Antimicrob Agents Chemother. 2014; Apr 28.

Olivares Pacheco J, Alvarez-Ortega C, Martinez JL.

The acquisition of antibiotic resistance has been associated to a possible non-specific, metabolic burden that is reflected in a decrease in fitness among resistant bacteria. We have recently demonstrated that overexpression of the MexEF-OprN multi drug efflux pump does not produce a metabolic burden when measured by classical competitions tests but rather leads to a number of changes in the organism's physiology.

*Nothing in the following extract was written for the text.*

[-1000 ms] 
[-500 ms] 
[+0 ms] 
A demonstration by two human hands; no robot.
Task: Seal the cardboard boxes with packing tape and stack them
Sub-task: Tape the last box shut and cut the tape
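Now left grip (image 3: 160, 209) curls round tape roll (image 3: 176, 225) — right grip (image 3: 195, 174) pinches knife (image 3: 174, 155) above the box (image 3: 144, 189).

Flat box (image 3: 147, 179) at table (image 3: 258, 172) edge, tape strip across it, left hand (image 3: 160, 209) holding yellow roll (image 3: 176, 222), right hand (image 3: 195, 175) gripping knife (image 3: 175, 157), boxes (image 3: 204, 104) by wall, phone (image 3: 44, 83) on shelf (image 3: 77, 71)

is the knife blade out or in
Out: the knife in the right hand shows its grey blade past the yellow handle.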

One of these changes is the untimely activation of the nitrate respiratory chain in aerobic conditions. MexEF-OprN is a proton/substrate antiporter. Overexpression of this element should result in a constant influx of protons that may lead to cytoplasmic acidification. Acidification was not observed in aerobiosis, a situation in which the MexEF-overproducing mutant increases oxygen consumption. This enhanced oxygen uptake serves to eliminate intracellular proton accumulation preventing a cytoplasmic acidification that was observed exclusively in anaerobic conditions, a situation in which the fitness of the MexEF-OprN overproducing mutant decreases. Finally, we determined that early activation of the nitrate respiratory chain in aerobic conditions plays a role in preventing a deleterious effect associated with overexpression of MexEF-OprN.

Our results show that metabolic rewiring may assist in overcoming the potential fitness cost associated with the acquisition of antibiotic resistance. Furthermore, the capability to metabolically compensate this effect is habitat-dependent, as demonstrated by our results in anaerobic conditions. The development of drugs that prevent metabolic compensation of fitness costs may help to reduce the persistence and dissemination of antibiotic resistance.